Nessas mesmas datas, Díez manteve comunicação com Juan Manuel (Juanma) Serrano, ex-presidente dos Correios e chefe de gabinete de Sánchez antes de sua chegada a La Moncloa. No dia 26 de abril, Díez manteve uma primeira reunião em Ferraz com Juan Manuel Serrano, Santos Cerdán, o então diretor de comunicação do PSOE, Ion Antolín, o dirigente do PSOE Juan Francisco Serrano e o sócio do suposto encanador, Javier Pérez Dolset.

Em 29 de abril, enquanto Sánchez parecia confirmar que permaneceria à frente do Governo, Leire Díez conversou por mensagem telefônica com o ex-vice-presidente da SEPI Vicente Fernández, um dos supostos envolvidos na conspiração. “O Presidente do Governo refere-se a tudo o que estamos a fazer”, disse-lhe Díez, aludindo ao discurso de Sánchez.

Ao mesmo tempo, o suposto encanador conversava com Juanma Serrano sobre o mesmo assunto.

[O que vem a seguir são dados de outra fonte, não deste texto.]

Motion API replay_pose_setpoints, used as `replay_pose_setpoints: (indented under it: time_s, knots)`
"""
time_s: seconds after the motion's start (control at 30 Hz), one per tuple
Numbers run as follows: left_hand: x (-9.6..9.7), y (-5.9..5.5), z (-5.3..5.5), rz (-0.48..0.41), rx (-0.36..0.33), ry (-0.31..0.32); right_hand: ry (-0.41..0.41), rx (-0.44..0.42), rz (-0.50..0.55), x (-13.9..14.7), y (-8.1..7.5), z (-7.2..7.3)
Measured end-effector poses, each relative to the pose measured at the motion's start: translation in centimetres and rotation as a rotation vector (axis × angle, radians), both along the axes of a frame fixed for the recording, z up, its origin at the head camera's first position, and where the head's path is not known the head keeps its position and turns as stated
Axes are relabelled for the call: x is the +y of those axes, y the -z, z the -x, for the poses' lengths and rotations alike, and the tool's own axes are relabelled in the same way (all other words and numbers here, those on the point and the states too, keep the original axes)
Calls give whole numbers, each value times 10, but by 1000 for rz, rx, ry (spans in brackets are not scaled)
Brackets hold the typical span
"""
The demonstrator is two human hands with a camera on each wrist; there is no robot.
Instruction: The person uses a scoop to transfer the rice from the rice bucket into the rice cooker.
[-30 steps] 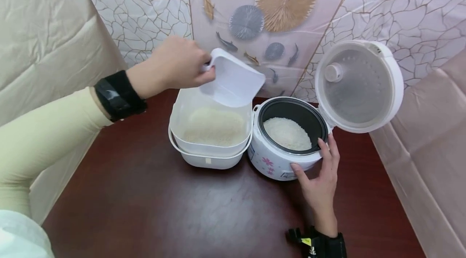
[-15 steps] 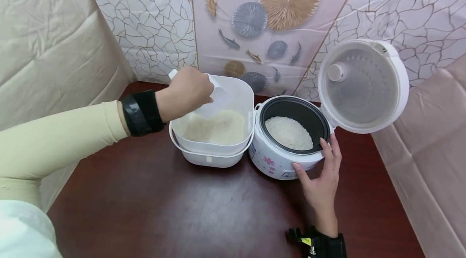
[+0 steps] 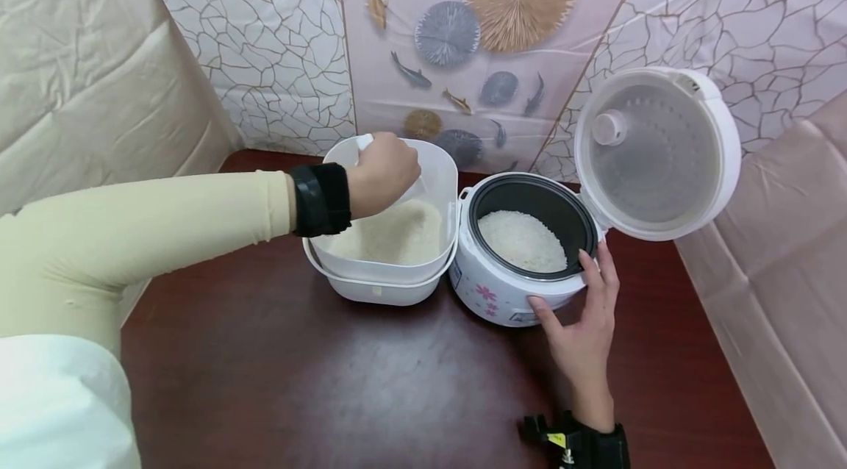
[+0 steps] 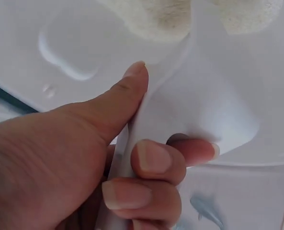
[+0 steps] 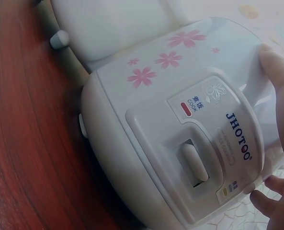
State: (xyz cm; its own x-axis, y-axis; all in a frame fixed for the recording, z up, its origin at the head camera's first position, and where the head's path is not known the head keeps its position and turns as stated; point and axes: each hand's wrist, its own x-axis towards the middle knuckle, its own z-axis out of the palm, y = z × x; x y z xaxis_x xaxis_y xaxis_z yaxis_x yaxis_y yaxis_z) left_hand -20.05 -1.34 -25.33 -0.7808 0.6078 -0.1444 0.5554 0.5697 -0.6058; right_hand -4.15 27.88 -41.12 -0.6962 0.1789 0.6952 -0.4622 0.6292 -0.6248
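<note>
My left hand (image 3: 386, 173) reaches down into a white plastic bin (image 3: 377, 269) and grips the handle of a white scoop (image 4: 199, 100), thumb along one side and fingers curled round the other. In the left wrist view the scoop's front meets the rice (image 4: 161, 17); the head view mostly hides the scoop behind the hand. To the right stands a white rice cooker (image 3: 490, 291) with pink flowers, lid up, white rice (image 3: 523, 241) in its dark pot (image 3: 562, 223). My right hand (image 3: 585, 340) rests on the cooker, thumb on the front, extended fingers at the right rim.
The cooker's raised lid (image 3: 658, 153) leans out at the back right. The bin sits close against the cooker's left side on a dark red-brown table (image 3: 370, 388). A patterned cloth (image 3: 450, 87) stands behind, with beige cloth (image 3: 781, 256) at the sides.
My left hand lowered the scoop from above the bin down into the rice and moved right within it. My right hand stayed on the cooker.
</note>
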Motion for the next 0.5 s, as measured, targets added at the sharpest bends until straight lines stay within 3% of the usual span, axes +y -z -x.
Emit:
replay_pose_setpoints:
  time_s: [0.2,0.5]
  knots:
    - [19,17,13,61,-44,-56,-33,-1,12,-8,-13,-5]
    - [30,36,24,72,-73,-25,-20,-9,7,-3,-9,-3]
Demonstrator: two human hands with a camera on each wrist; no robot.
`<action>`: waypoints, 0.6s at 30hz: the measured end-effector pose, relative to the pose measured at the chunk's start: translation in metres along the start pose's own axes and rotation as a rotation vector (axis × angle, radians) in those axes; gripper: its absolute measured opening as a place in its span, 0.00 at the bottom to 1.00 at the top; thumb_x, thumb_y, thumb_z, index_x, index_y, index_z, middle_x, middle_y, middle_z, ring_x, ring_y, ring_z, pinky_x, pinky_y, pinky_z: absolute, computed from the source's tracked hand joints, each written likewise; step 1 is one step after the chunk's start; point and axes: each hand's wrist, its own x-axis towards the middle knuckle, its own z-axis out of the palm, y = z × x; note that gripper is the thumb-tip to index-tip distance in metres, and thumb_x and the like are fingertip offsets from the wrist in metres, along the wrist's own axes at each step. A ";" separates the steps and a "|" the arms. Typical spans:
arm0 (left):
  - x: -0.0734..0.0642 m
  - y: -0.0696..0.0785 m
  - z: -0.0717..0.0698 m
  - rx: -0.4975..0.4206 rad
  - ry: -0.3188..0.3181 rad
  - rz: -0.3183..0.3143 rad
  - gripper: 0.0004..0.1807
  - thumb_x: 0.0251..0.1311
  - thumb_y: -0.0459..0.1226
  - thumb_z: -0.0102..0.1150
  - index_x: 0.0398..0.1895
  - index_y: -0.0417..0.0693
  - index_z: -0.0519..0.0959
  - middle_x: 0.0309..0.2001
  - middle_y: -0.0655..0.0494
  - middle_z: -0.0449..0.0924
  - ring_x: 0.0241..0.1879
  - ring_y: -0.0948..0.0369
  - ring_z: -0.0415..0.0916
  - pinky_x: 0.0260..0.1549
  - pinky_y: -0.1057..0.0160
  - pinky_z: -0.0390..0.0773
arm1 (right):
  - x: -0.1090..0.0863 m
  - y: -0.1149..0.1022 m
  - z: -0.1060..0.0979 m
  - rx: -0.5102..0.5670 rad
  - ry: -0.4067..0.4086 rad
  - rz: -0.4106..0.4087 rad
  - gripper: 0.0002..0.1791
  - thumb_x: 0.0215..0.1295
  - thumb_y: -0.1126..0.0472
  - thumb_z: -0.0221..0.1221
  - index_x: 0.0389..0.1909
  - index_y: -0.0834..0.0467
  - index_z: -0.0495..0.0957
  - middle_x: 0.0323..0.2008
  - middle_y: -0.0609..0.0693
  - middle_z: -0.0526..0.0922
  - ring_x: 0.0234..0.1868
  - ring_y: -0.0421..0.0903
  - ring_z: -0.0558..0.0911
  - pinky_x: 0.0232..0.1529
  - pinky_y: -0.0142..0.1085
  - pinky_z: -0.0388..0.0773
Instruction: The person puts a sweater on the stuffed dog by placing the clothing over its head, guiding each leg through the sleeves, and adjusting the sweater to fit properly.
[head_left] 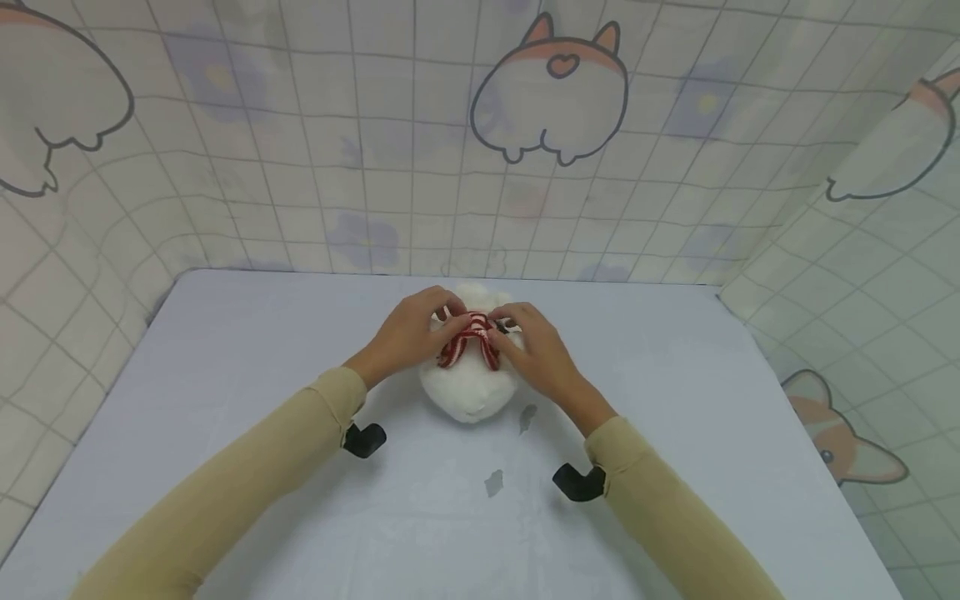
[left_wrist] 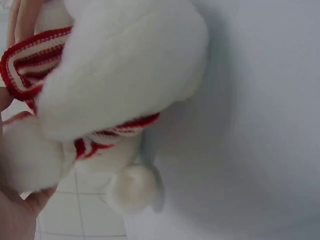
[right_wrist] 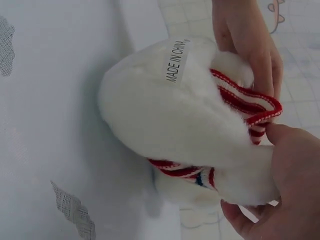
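Observation:
A white plush toy [head_left: 468,387] lies on the table, a red-and-white striped knitted scarf [head_left: 477,323] around it. Its two scarf tails hang down over the plush in the head view. My left hand [head_left: 422,327] pinches the scarf from the left, thumb on the knit. From the right, my right hand [head_left: 534,346] pinches it close beside, thumb and fingers curled at the striped band. In the right wrist view the right thumb [right_wrist: 287,134] meets the folded scarf, and a "MADE IN CHINA" label [right_wrist: 176,62] shows on the plush. The toy's far side is mostly hidden.
The table [head_left: 262,517] has a pale cover with two grey patches [head_left: 493,482] in front of the plush. Behind and at both sides hangs a checked curtain [head_left: 375,125] with cartoon dogs. Black mounts [head_left: 364,440] stick out under both sleeves.

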 end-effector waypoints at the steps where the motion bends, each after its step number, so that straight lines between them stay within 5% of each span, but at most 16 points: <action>1: 0.002 0.003 0.000 0.007 -0.014 -0.005 0.12 0.65 0.47 0.58 0.43 0.50 0.79 0.43 0.56 0.79 0.41 0.59 0.75 0.40 0.59 0.77 | 0.001 -0.001 0.001 -0.009 -0.001 -0.010 0.17 0.69 0.53 0.58 0.54 0.55 0.75 0.55 0.50 0.76 0.58 0.48 0.75 0.62 0.46 0.72; 11: 0.002 0.007 -0.001 0.105 -0.227 -0.055 0.25 0.53 0.47 0.70 0.54 0.53 0.76 0.56 0.54 0.71 0.56 0.54 0.71 0.59 0.51 0.73 | 0.000 -0.003 0.004 -0.060 -0.077 0.051 0.22 0.57 0.53 0.68 0.53 0.51 0.76 0.58 0.51 0.72 0.61 0.50 0.72 0.63 0.48 0.71; 18: -0.003 0.001 0.000 0.087 -0.249 -0.053 0.27 0.52 0.43 0.71 0.56 0.51 0.74 0.57 0.53 0.70 0.57 0.54 0.70 0.61 0.50 0.72 | -0.004 0.001 0.007 0.035 -0.111 0.113 0.27 0.60 0.48 0.66 0.58 0.51 0.71 0.60 0.51 0.70 0.62 0.50 0.71 0.64 0.49 0.70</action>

O ex-presidente dos Correos aludiu aos áudios de Villarejo discutidos na reunião dos dias anteriores, aos quais Sánchez aludiu durante o seu discurso: “Olha como o chefe cita sobre os áudios”. “O patrão vai nos colocar no altar”, comemorou Díez.

As comemorações repetiram-se noutra ocasião, alheia à primeira, em que Leire Díez e que mais tarde se tornaria advogado de Santos Cerdán, Jacobo Teijelo, se reuniram com alguém da Procuradoria-Geral do Estado, no número 4 da Rua Fortuny, em Madrid. PARA

Antes dessa reunião, Díez anunciou que seria “o dia mais importante” da sua vida “a nível profissional”. “Por quê? Você vê o presidente?” perguntou seu interlocutor, Vicente Fernández, e ela respondeu: “Não, mas a reunião com a Procuradoria-Geral da República pode fazer com que o presidente me adore diretamente.”